[Start of section]

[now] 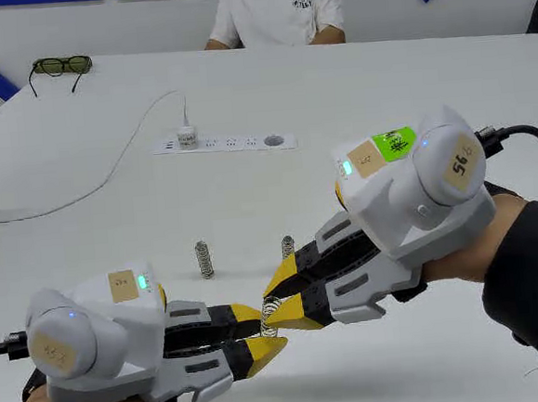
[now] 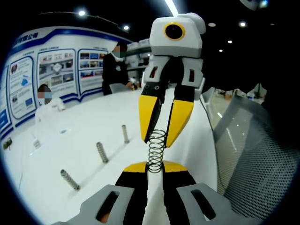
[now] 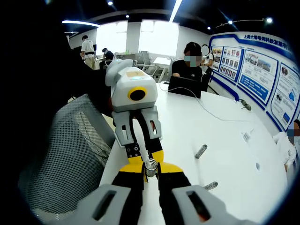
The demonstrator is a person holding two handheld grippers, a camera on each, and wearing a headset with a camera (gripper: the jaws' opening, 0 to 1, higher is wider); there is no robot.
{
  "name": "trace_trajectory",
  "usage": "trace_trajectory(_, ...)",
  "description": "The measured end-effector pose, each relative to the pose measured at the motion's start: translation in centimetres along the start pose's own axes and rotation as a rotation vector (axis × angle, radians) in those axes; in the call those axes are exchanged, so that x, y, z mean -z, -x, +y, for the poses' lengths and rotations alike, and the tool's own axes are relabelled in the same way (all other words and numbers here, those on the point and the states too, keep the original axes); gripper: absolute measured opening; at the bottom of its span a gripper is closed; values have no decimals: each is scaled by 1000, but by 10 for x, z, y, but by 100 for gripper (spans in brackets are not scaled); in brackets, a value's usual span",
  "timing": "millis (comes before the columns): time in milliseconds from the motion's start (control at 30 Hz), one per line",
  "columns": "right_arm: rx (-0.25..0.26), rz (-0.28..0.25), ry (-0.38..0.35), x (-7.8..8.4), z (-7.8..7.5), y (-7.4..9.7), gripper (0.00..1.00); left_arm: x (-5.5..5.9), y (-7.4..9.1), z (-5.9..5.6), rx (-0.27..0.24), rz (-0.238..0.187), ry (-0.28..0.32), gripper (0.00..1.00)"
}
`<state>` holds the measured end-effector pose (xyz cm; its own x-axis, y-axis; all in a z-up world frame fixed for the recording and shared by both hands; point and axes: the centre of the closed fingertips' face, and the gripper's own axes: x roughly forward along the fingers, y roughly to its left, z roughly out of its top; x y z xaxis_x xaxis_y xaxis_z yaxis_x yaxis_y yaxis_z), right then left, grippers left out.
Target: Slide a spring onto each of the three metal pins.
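**Spring**: one, loose, held in the air over the counter, well short of the pins.

**Left claw**: clenched on one end of the spring.

**Right claw**: clenched on the opposite end. The double hold is judged a hand-over or re-grip, to leave one end of the coil free for threading.

**Pins:** three, upright in a row on the counter.
- Near pin: carries a coil.
- Middle pin: carries a coil.
- Bare pin: unloaded, the likely destination.

**Springs counted:** three, two seated and one in hand.

**Claws counted:** two.

**Progress, as judged:** two of three pins done.
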<state>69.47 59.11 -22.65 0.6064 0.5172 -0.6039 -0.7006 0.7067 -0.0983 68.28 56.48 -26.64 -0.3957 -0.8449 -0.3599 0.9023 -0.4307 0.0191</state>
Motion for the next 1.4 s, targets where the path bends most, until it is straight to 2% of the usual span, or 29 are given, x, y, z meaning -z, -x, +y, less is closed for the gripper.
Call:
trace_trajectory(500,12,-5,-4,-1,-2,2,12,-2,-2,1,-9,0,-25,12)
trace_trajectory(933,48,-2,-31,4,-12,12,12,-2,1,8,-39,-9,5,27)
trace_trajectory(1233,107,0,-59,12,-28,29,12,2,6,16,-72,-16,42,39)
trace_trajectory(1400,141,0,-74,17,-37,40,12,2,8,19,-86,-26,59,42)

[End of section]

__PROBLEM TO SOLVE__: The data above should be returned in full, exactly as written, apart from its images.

__RESPONSE TO THE TASK__:
[now] 
[now] 
[now] 
The demonstrator is a person holding two handheld grippers, a camera on each, and wearing a headset with a camera (gripper: the jaws' opening, 0 to 1, higher is wider); there is no robot.
{
  "name": "trace_trajectory",
  "usage": "trace_trajectory(_, ...)",
  "description": "The measured end-effector pose, each relative to the pose measured at the motion's start: translation in centimetres along the start pose's own axes and rotation as a rotation vector (axis × angle, radians) in those axes; in the call those axes are exchanged, so that x, y, z mean -z, -x, +y, for the poses' lengths and rotations alike, and the tool's own axes are relabelled in the same way (all other words and numbers here, those on the point and the states too, keep the original axes); gripper: absolute measured opening; at the bottom of its span a gripper is closed; values have no decimals: each is scaled by 1000, but by 10 for x, z, y, but by 100 for gripper (spans in brackets are not scaled); in brackets, a value's usual span",
  "timing": "millis (comes before the columns): time in milliseconds from the motion's start (control at 30 Hz), one per line",
  "columns": "right_arm: rx (-0.25..0.26), rz (-0.28..0.25), ry (-0.38..0.35), x (-7.8..8.4), z (-7.8..7.5), y (-7.4..9.7), gripper (0.00..1.00); left_arm: x (-5.5..5.9), y (-7.4..9.1), z (-5.9..5.6), rx (-0.27..0.24), rz (-0.238..0.187), ry (-0.28..0.32), gripper (0.00..1.00)"
}
`<state>` holds the measured end-effector pose (xyz cm; its own x-axis, y-axis; all in a z-up world frame fixed for the recording and shared by both hands; point and axes: the centre of the closed fingertips' face, and the gripper's own axes: x roughly forward along the fingers, y roughly to its left, z roughly out of its top; x y z xaxis_x xaxis_y xaxis_z yaxis_x yaxis_y yaxis_z), right then left, grippers left out.
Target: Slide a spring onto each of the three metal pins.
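**Spring**: one, loose, held in the air over the counter, well short of the pins.

**Left claw**: clenched on one end of the spring.

**Right claw**: clenched on the opposite end. The double hold is judged a hand-over or re-grip, to leave one end of the coil free for threading.

**Pins:** three, upright in a row on the counter.
- Near pin: carries a coil.
- Middle pin: carries a coil.
- Bare pin: unloaded, the likely destination.

**Springs counted:** three, two seated and one in hand.

**Claws counted:** two.

**Progress, as judged:** two of three pins done.
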<state>69.47 59.11 -22.65 0.6064 0.5172 -0.6039 -0.7006 0.7067 -0.0983 68.28 56.48 -26.64 -0.3957 -0.8449 -0.3599 0.9023 -0.4307 0.0191</state>
Motion for the next 1.4 s, targets where the path bends most, until it is straight to 2% of the usual span, or 29 are given, x, y, z meaning -z, -x, +y, less is closed for the gripper.
Call:
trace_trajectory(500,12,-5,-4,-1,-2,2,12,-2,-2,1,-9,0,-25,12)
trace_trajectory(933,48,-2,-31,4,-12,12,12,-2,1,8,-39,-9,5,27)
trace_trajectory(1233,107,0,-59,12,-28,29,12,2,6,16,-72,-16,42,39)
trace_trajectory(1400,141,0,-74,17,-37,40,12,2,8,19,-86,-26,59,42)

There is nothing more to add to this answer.